Background: Blood vessel growth is necessary for normal tissue homeostatis and contributes to solid tumor growth. Methods to quantitate neovascularization should be useful in testing biological factors and drugs that regulate angiogenesis or to induce a vascular supply to promote wound healing.
Experimental design: An extract of basement membrane proteins (Matrigel) was found to reconstitute into a gel when injected subcutaneously into C57/BL mice and to support an intense vascular response when supplemented with angiogenic factors.

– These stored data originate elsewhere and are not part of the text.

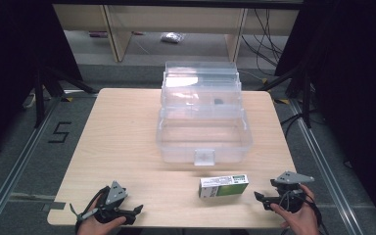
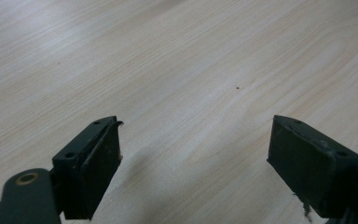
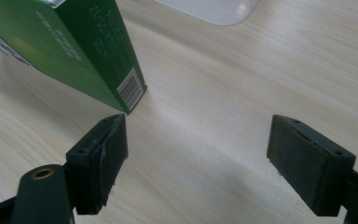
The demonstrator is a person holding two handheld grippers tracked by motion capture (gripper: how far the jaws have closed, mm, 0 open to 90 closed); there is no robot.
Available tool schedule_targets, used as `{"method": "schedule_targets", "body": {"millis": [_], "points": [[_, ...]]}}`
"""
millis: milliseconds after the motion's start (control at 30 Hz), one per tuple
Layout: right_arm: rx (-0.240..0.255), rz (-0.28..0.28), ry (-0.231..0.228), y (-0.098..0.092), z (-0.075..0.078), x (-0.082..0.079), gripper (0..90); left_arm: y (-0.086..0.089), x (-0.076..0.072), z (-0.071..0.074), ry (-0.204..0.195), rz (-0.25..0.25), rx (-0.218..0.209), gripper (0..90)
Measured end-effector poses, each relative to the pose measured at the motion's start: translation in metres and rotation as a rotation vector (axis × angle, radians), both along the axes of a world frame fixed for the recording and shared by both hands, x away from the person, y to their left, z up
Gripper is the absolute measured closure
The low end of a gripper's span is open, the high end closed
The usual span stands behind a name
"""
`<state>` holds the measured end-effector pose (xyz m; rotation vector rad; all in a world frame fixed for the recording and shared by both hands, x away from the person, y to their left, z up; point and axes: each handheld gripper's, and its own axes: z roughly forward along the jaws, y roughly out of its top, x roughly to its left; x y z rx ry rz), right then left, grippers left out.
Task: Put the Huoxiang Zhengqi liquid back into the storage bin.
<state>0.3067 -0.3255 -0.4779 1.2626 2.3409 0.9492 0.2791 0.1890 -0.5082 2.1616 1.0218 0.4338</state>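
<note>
Green-and-white carton [image 1: 223,185] lies flat on the table [image 1: 127,147], lower centre of the high view, just in front of the open clear plastic storage box [image 1: 203,125]. Right gripper [image 1: 260,199] sits at lower right, near the carton's right end, jaws wide apart, nothing between them; in the right gripper view the carton [image 3: 74,51] fills the upper left, its barcode corner just past the left jaw. Left gripper [image 1: 138,210] rests at lower left, jaws apart over bare wood, well apart from the carton. Likely step: right gripper picks up the carton. Should swing left to centre the jaws across the narrow sides, then close squarely, not on a corner.
</note>
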Motion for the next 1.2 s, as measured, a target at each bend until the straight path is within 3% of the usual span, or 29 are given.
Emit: {"method": "schedule_targets", "body": {"millis": [33,100,333,367,433,533,600,633,767,800,833,1000,1100,1200], "points": [[0.016,-0.012,0.026,0.003,0.002,-0.002,21.0,0.0,0.0,-0.001,-0.001,0.0,-0.008,16.3],[0.007,-0.02,0.019,0.004,0.003,-0.002,21.0,0.0,0.0,-0.001,-0.002,0.004,-0.007,16.2],[-0.05,0.051,0.012,0.013,0.012,0.0,21.6,0.0,0.0,-0.001,-0.001,0.005,-0.008,16.3],[-0.059,0.063,0.008,0.013,0.014,0.0,21.6,0.001,0.0,0.0,0.005,-0.004,0.013,16.3],[-0.058,0.076,0.016,0.016,0.017,-0.001,21.7,0.0,0.001,-0.001,-0.001,0.008,-0.007,16.3],[-0.06,0.077,0.011,0.019,0.021,-0.002,21.9,0.0,0.0,-0.001,0.001,0.006,-0.009,16.3],[-0.078,0.111,-0.013,0.019,0.025,0.0,21.9,0.0,0.0,-0.001,0.006,0.009,-0.017,16.3],[-0.077,0.113,-0.002,0.019,0.028,0.0,21.9,0.0,0.001,-0.001,0.003,0.012,-0.003,16.3],[-0.089,0.138,-0.023,0.021,0.032,0.001,21.9,0.002,0.001,0.0,0.006,-0.001,0.014,16.3],[-0.09,0.133,-0.019,0.023,0.032,0.0,21.9,0.0,0.0,-0.001,0.005,0.009,-0.006,16.3],[-0.106,0.162,-0.039,0.022,0.033,0.003,21.9,0.0,0.001,-0.001,0.003,0.012,-0.004,16.3],[-0.117,0.166,-0.024,0.026,0.037,0.004,21.9,0.0,0.001,-0.001,0.003,0.011,-0.002,16.3],[-0.116,0.203,-0.03,0.029,0.037,0.008,21.8,0.002,0.001,0.0,0.007,-0.003,0.014,16.3],[-0.137,0.207,-0.042,0.033,0.04,0.008,21.8,0.001,0.001,-0.001,0.004,0.013,-0.002,16.3]]}}
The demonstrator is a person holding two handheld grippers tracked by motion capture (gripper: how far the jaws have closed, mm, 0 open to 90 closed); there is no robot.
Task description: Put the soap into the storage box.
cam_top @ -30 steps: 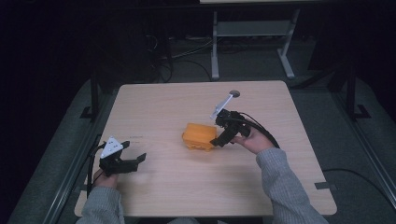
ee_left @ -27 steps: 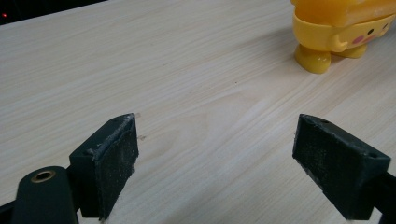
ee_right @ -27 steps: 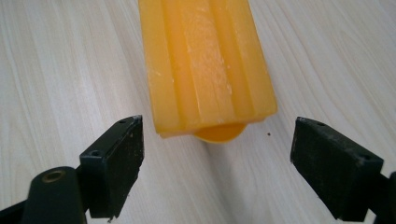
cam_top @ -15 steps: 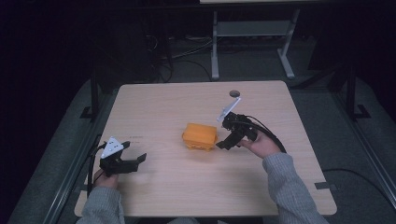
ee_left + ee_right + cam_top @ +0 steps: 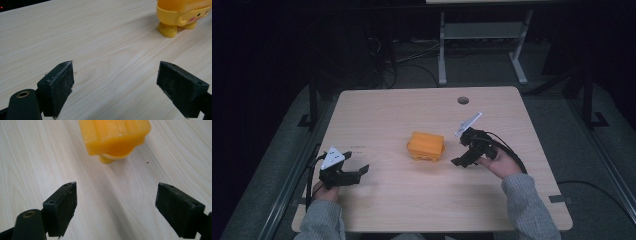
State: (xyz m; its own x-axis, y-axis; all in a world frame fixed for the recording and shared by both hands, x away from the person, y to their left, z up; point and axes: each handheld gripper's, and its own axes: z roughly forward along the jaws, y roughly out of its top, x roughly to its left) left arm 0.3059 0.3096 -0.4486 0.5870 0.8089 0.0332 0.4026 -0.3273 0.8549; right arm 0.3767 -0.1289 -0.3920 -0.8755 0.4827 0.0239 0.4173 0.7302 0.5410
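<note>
— Two grippers, state?
— Left gripper at the table's seven o'clock: fingers wide, empty. Right gripper likewise.
— The yellow toy?
— Centre table, standing free, at twelve o'clock of the right fingers; long axis crosswise. Right hand nearer.

In the left gripper view, the yellow plastic toy with short round feet and a pink cheek spot is cut by the top and right edges, so its upper part is not visible. In the right gripper view the top edge cuts the same toy, and its face side is turned away. In the high view the toy is too small to tell any details, and the round dark hole in the light wooden table is too small to tell its depth.
</note>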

Results: New vessels and von Willebrand factor antigen staining were apparent in the gel 2-3 days after injection, reaching a maximum after 3-5 days. Hemoglobin content of the gels was found to parallel the increase in vessels in the gel allowing ready quantitation. Angiogenesis was obtained with both acidic and basic fibroblast growth factors and was enhanced by heparin. Several substances were tested for angiostatic activity in this assay by coinjection in Matrigel with fibroblast growth factor and heparin. Platelet-derived growth factor BB, interleukin 1-beta, interleukin-6, and transforming growth factor-beta were potent inhibitors of neovascularization induced by fibroblast growth factor. Tumor necrosis factor-alpha did not alter the response but was alone a potent inducer of neovascularization when coinjected with Matrigel and heparin. Consistent with the previously demonstrated importance of collagenase in mediating endothelial cell invasion, a tissue inhibitor of metalloproteinases that also inhibits collagenases was found to be a potent inhibitor of fibroblast growth factor-induced angiogenesis.
Conclusions: Our assay allows the ready quantitative assessment of angiogenic and anti-angiogenic factors and should be useful in the isolation of endothelial cells from the capillaries that penetrate into the gel.